◆ Task to complete ◆
In the records below, repeat exactly the lines between the line holding "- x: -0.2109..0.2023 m" and the line holding "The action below", inclusive, and drop the pictures.

**** Supplied data ****

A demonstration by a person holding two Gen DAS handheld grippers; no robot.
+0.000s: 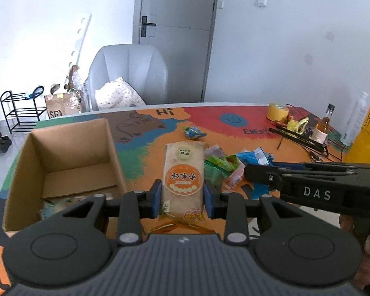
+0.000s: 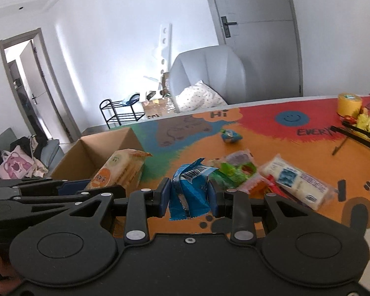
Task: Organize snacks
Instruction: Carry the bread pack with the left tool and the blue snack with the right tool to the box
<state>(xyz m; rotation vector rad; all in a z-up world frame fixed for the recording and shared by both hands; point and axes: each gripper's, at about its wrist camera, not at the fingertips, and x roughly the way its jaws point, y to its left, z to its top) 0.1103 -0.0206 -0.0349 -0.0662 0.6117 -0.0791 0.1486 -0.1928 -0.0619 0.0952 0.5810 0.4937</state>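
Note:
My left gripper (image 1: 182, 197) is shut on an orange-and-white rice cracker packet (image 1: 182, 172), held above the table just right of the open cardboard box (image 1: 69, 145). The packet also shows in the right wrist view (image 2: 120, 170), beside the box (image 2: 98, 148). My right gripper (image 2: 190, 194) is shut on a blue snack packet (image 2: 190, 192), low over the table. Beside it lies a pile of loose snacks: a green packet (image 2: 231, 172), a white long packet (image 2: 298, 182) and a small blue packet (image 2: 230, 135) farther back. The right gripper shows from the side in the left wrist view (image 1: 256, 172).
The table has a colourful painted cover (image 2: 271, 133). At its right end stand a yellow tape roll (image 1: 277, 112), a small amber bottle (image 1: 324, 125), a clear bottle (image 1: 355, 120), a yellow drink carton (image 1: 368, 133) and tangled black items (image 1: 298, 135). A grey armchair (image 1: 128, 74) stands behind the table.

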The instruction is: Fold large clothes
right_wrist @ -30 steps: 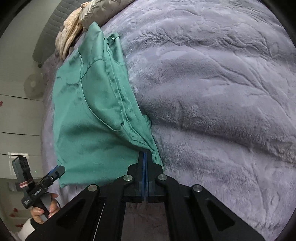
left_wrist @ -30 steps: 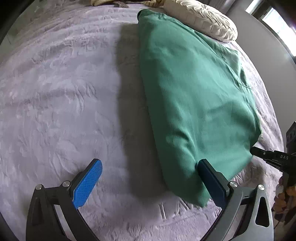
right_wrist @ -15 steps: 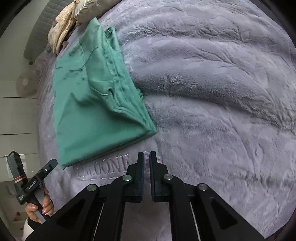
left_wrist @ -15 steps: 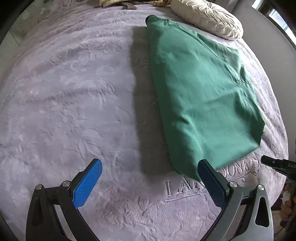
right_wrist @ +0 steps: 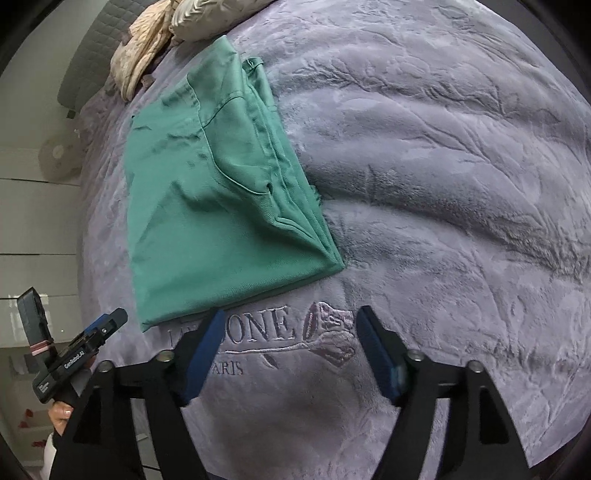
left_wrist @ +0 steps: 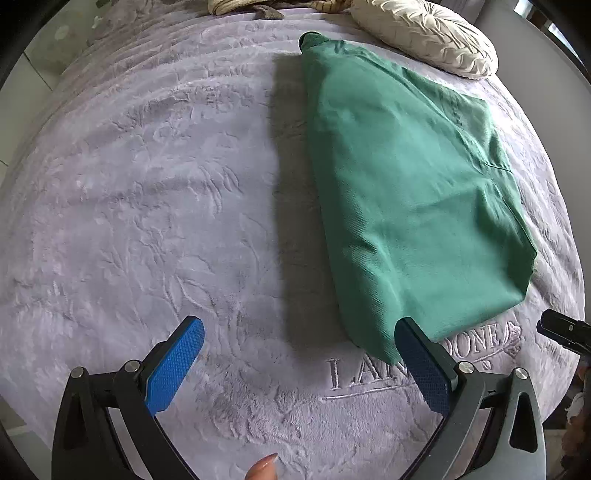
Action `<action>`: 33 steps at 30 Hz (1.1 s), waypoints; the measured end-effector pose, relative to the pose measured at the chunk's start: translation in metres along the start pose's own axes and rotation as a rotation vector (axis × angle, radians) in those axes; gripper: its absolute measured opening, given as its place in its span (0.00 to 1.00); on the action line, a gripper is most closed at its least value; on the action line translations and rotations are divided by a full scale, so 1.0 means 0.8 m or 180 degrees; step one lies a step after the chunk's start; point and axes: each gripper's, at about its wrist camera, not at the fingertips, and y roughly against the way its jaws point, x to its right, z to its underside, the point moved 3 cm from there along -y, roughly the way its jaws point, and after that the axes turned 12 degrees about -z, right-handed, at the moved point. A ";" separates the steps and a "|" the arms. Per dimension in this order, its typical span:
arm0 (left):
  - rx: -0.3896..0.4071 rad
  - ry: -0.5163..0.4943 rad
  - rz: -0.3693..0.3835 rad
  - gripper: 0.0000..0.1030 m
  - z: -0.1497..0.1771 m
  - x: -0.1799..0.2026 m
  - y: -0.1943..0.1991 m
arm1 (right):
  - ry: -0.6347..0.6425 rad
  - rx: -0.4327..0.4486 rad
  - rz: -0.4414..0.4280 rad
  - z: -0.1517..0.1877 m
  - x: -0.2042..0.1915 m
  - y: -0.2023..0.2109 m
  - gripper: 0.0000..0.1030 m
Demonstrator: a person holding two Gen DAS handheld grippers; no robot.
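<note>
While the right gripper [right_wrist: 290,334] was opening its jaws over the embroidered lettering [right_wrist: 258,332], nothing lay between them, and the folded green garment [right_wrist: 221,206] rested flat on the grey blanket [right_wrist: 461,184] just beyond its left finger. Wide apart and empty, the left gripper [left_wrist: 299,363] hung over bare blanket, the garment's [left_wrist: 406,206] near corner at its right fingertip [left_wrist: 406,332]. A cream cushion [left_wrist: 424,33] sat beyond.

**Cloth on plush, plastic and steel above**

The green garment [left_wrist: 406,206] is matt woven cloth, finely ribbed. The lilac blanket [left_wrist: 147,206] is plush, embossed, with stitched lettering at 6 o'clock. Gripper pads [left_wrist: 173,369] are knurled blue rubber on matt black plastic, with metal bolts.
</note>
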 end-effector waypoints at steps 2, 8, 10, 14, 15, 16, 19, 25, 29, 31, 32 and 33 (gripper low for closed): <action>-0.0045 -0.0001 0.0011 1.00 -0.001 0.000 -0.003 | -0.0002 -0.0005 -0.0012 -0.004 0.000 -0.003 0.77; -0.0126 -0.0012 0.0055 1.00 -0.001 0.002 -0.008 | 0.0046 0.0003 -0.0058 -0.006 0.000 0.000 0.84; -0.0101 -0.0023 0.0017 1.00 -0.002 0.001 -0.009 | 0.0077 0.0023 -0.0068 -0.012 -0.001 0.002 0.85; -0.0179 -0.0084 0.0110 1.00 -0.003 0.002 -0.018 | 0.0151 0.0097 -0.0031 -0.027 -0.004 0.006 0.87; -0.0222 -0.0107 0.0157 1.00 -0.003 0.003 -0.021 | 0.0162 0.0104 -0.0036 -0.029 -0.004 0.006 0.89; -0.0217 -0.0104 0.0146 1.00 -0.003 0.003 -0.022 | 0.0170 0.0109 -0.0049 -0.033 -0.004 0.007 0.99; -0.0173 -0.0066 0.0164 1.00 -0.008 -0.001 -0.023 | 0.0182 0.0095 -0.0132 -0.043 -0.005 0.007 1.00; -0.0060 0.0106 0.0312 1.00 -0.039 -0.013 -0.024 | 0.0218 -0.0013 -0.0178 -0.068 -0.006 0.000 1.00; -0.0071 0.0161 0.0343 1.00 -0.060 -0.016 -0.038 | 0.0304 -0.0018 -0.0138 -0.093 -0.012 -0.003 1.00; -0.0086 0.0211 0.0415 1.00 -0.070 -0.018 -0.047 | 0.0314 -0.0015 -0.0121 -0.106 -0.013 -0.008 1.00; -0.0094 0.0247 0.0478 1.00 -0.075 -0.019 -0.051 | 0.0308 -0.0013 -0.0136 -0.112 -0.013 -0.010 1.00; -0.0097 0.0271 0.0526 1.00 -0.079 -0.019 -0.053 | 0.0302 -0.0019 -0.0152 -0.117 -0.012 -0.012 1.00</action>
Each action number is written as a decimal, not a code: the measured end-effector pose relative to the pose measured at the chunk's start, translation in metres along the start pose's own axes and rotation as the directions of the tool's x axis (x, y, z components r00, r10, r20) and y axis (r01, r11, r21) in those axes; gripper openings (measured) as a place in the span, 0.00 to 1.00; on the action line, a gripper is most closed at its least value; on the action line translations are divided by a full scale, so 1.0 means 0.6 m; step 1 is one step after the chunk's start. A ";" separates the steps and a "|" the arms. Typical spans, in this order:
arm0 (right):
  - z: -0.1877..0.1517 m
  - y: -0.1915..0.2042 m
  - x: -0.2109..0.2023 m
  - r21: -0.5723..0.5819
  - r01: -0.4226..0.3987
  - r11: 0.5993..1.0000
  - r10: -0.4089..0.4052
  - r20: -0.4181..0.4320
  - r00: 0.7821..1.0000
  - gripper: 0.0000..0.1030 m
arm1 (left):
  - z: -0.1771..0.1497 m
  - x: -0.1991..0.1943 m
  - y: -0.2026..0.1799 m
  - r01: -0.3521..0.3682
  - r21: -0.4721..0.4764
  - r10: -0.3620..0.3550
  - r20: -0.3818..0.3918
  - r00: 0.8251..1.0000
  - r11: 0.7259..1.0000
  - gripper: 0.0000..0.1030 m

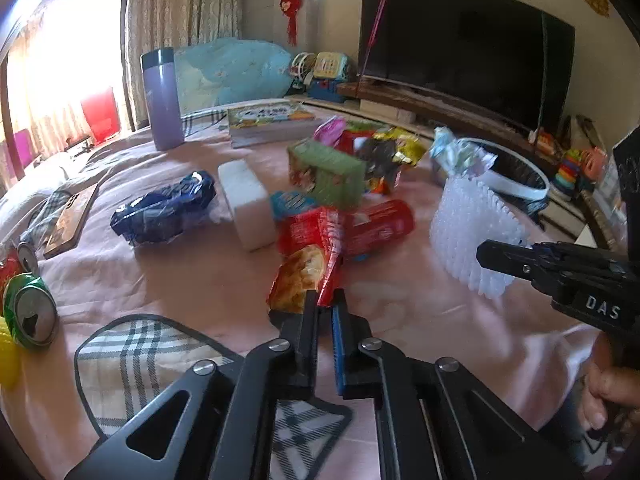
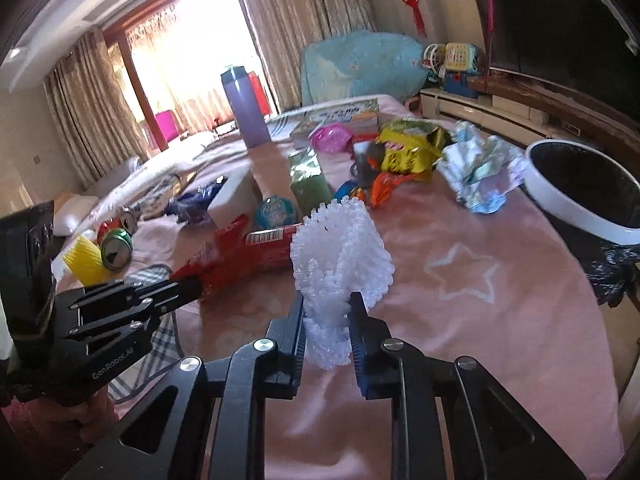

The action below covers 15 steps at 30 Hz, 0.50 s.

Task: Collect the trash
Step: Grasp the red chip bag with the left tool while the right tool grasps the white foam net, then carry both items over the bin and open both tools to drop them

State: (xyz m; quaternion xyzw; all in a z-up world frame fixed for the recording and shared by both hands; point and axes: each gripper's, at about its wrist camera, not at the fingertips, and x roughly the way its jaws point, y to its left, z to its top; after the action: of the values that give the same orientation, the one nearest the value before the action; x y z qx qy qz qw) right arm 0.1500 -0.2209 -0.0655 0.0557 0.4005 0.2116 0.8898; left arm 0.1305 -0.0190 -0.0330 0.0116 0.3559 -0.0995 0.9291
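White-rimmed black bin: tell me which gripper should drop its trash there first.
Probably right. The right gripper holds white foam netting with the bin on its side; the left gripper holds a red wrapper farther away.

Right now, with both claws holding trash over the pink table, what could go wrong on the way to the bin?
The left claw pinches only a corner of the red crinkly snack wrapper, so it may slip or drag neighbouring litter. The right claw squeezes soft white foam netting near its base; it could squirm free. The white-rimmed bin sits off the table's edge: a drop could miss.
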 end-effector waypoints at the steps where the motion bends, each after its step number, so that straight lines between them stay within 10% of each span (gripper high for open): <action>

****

◆ Response to this exercise ◆
  - x: -0.2109..0.2023 m
  - r21: -0.5723..0.5819
  - r01: -0.4226..0.3987
  - r11: 0.5993..1.0000
  - r10: -0.4089..0.4052
  - r20: -0.4181..0.4320
  - r00: 0.7821..1.0000
  - gripper: 0.0000..0.1030 m
arm1 (left):
  - z: -0.1771..0.1497 m
  - x: -0.1991..0.1943 m
  - y: -0.2026..0.1799 m
  - r01: -0.3521..0.3682
  - r21: -0.4721..0.4764
  - r10: -0.3620..0.3550
  - r20: -0.3818..0.3918
  - r00: 0.8251..1.0000
  - r11: 0.7259..1.0000
  - gripper: 0.0000..0.1030 m


The action below covers 15 steps at 30 Hz, 0.50 s.

The answer was given in full.